The Role of Binance and Other Centralized Platforms
In addition, another controversial focus in the incident is the involvement of centralized exchanges. Before and after the incident, centralized platforms such as Binance and OKX launched JELLY derivative contracts, which made some market participants doubt whether there was a coordinated attack or competitive strategy. Some people believe that centralized platforms use their more complete risk control mechanisms and liquidity advantages to form a strong squeeze on DeFi platforms, and even take this opportunity to suppress competitors, thus having a long-term impact on the entire market structure. Although this point is still inconclusive, the logic behind it has triggered in-depth thinking about the future boundaries and competitive strategies of DeFi and CeFi.
Influence
Short-term impact: financial losses and reputational risks
This incident dealt a double blow to Hyperliquid in the short term: on the one hand, the platform was forced to take over huge loss-making positions due to the automatic liquidation mechanism. Although it eventually achieved partial profits by closing positions at low prices, the systemic risks were clearly exposed; on the other hand, the platform's "centralized decision-making" method also caused users to question its commitment to decentralization, resulting in the rapid withdrawal of funds by some users.

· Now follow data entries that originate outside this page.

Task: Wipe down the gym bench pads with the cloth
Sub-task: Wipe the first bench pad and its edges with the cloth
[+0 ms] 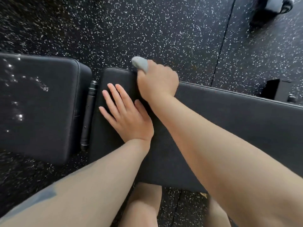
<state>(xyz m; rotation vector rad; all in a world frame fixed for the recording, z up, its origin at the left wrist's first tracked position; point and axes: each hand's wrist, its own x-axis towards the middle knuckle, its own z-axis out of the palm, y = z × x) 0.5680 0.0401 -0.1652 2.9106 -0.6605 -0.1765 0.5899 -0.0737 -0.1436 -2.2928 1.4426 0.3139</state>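
Centre frame — right hand [157,79] grips balled grey cloth [140,63] at long pad's [229,115] far edge; left hand [126,115] spread flat, likely bracing — seat pad [41,99] left.

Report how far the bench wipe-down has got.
Done: cannot tell; neither pad shows a clear wiped patch. In hand: the right hand grips the cloth at the long pad's far edge; the left hand rests flat on it. Left: the droplet-speckled seat pad.
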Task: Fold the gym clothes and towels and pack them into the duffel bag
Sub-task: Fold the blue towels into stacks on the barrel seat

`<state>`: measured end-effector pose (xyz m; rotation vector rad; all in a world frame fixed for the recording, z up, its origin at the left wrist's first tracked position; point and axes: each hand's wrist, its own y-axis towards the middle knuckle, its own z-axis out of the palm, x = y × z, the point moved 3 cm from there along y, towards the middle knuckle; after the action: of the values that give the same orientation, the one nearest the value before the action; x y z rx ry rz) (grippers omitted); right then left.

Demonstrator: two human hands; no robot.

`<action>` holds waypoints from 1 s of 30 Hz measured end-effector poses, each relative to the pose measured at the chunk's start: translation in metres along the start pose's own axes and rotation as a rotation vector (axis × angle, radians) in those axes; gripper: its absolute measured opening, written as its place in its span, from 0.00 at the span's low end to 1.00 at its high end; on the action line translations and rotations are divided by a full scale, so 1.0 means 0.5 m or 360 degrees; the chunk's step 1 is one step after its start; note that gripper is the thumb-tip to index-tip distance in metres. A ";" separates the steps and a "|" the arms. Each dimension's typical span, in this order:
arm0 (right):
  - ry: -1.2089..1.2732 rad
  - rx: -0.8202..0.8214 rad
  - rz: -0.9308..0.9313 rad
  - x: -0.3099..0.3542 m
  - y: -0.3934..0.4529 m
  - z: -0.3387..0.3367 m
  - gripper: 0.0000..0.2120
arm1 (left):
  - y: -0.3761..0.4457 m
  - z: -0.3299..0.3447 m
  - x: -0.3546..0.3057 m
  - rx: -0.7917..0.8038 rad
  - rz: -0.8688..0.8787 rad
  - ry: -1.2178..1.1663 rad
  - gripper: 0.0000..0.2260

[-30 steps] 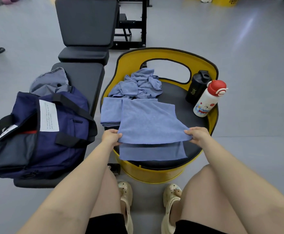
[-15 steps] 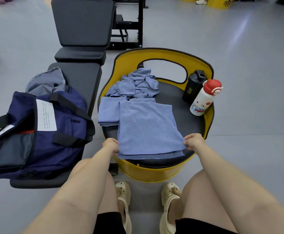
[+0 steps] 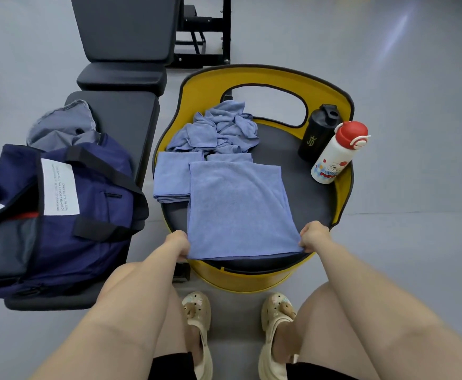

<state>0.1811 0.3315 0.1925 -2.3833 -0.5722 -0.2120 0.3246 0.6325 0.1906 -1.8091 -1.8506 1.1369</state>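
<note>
A blue towel lies folded in half on the black seat of a yellow round stool. My left hand pinches its near left corner and my right hand pinches its near right corner, at the seat's front edge. Under its left side sits a smaller folded blue towel. Behind them lies a crumpled blue towel. The navy duffel bag stands open on the bench at my left, with a grey garment behind it.
A black shaker bottle and a white bottle with a red cap stand at the stool's right rim. A black weight bench runs along the left, with its backrest further away. My legs and cream clogs are below the stool.
Both hands pulled the towel's top layer toward me until its edge met the lower layer's near edge, so the half fold is closed. The view shifted slightly.
</note>
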 end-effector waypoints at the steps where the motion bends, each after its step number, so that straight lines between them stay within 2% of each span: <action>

Data showed that within hours of the incident, the net outflow of the platform's stablecoin USDC had reached US$140 million.
Long-term Outlook: An Inevitable Issue of Risk Management on DeFi Platforms
In the long run, the Hyperliquid-JELLY incident reveals the severe challenges faced by DeFi platforms in managing low-liquidity assets, dealing with market manipulation, and designing automated liquidation mechanisms. The incident exposed that even in a "permissionless" decentralized system, there is still a risk of being exploited due to defects in algorithmic rules. In the future, the DeFi ecosystem needs to build a stronger risk warning and governance framework to ensure efficient operation of technology and protect user interests in extreme market environments. At the same time, how to introduce human intervention in moderation to prevent systemic risks while maintaining the principle of decentralization may become a key issue that the industry needs to solve urgently.